Re: [Condor-devel] JobRunCount



(For those new to this thread, please see the forwarded message at the bottom for background -- basically, various counters in the job classad regarding shadow and starter activity are either misleading or missing, and we need to solve it).

Here are my concerns:

a) the names are all inconsistent (JobFooCount vs NumFoo vs. JobNumFoo)

b) Sanjay obviously needs a real counter for Foo = "Job started executing"

c) we should probably keep something for Foo = "Another shadow was spawned" (what "JobRunCount" currently gives you).

d) we should probably add something for Foo = "Successfully reconnected"

e) std universe should have Foo = "Resumed from checkpoint". (b) should also be incremented when this happens, though perhaps we should also have a std-universe only Foo = "Job (re)started from the beginning."


Re (a): It seems like we're starting to move towards using "Job" at the front of job attrs like this, but I'm not convinced that's a good idea. If they're in a job ad, it's obvious they're about a job. And I don't see how any of this would make sense anywhere except a job classad.

In general for the names, I think we're better served without so many abbreviations. I'd rather the attribute names were slightly longer so they make more immediate sense to the humans interacting with them.


Therefore, here's my current straw-man proposal:

(b) NumberJobExecuted
-- incremented (by both shadows) every time the starter sends CONDOR_begin_execution

(c) NumberShadowSpawned
-- incremented (by the schedd) every time it spawns a shadow

(d) NumberJobReconnected
-- incremented (by the new shadow) every time it successfully reconnects, regardless of if the starter was killed and restarted in the meantime. So, there'd be no counter for "number of reconnects to the current starter" in my proposal, though, you could at least tell how many starters are in the picture via NumberJobExecuted.

(e) NumberResumedFromCheckpoint and NumberJobRestarted
-- std universe only: punt for now and leave NumRestarts in there as- is. :(


Short term, we leave JobRunCount a synonym for NumberShadowSpawned, but call it deprecated and encourage people to use one of these new Number* attrs instead.

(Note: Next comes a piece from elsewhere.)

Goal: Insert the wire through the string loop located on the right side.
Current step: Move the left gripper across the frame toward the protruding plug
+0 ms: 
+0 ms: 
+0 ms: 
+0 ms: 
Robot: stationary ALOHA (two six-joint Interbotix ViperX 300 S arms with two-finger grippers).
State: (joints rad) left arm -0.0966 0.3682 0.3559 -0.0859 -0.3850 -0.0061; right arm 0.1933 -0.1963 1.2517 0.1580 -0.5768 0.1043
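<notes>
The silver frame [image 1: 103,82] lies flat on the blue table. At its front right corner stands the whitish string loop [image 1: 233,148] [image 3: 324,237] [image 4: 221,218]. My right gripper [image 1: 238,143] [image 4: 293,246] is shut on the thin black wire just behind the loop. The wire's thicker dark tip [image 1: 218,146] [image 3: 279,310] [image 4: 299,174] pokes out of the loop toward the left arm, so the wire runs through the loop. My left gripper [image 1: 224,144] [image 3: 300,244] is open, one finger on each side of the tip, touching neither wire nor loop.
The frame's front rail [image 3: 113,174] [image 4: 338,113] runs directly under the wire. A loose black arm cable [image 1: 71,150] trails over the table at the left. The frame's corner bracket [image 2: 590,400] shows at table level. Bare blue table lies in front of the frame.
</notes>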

It's just after 3am, so I'm not the most coherent I can be, but I don't think this is insane. I believe it'll provide all the counters we know we need now and can foresee needing anytime soon. If there are any last minute counter-proposals for the names and semantics, let's hear them, but we need this done ASAP. The code is not that hard (and either Todd or I will get to it before this weekend), all we really need is to finalize the names.

The most obvious counter proposal is s/Number/Num/ for all of the above. If someone feels strongly that saving the 3 chars per attribute is important, go ahead and try to convince me. But the space implications are 6 bytes for your usual vanilla job, 9 for one that had network troubles and reconnected, and at most 12 for a std universe job. I think that's a tiny price to pay (even on a huge job queue) for better readability. OTOH, you could argue "Num" is 100% self-evident in this case. I don't care that much either way.

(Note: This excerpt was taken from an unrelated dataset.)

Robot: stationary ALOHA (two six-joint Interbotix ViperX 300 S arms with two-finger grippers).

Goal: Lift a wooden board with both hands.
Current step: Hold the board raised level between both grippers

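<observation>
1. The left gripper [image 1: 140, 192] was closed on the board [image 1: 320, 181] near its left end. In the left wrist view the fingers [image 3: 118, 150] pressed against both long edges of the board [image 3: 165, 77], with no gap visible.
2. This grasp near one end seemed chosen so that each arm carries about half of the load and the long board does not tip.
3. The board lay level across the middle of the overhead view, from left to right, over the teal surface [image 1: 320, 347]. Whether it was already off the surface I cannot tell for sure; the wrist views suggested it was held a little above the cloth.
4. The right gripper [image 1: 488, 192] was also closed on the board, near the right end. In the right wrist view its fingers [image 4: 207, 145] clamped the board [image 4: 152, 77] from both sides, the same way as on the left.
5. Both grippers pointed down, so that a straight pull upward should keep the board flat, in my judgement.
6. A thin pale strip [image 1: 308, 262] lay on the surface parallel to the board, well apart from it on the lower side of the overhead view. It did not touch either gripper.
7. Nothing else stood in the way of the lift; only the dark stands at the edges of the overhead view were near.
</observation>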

The other obvious possible amendment is a "NumberJobReconnectedToThisStarter" (with a more catchy name). But, I don't think we need it, and we shouldn't add it until someone claims they need it and they convince us. ;)


Cheers,
-Derek


p.s. Original email thread that started this discussion:


On Jul 24, 2007, at 9:23 AM, Derek Wright wrote:
On Jul 24, 2007, at 8:50 AM, Sanjay Padhi wrote:

 It is hard to know in Condor if the JobRunCount > 1 because of:

1. Either the startd was dead and the negotiator matched to a new startd.

or

2. Simply it is the same startd, but with a different shadow - reconnect ..

Is possible to differentiate between the two ??

Not currently, but it would be relatively easy to add another attribute to the job classad like JobNumReconnects or something.

Honestly, the semantics of all of these counters aren't entirely clear to my (still waking up) mind...

JobRunCount is really "how many times did a shadow get started for this job"

NumRestarts is only in standard universe, and really means "how many times did we resume from a checkpoint". It's not restarting at all. :(

We don't have an accurate count for "how many times did a starter get started for this job"

JobNumReconnects would (presumably) be increasing over the life of the job, even if it ended up getting completely killed and restarted at the beginning, then another reconnect happened.


Anyway, this is sort of a mess. I'd rather not just throw another ill-thought-out counter into the mix, but I'll agree that some way to differentiate "vanilla job restarted from the beginning" vs. "vanilla job reconnected after schedd/shadow crash" would be useful. I'll talk to some other developers and try to come up with a reasonable plan. Stay tuned.

Cheers,
-Derek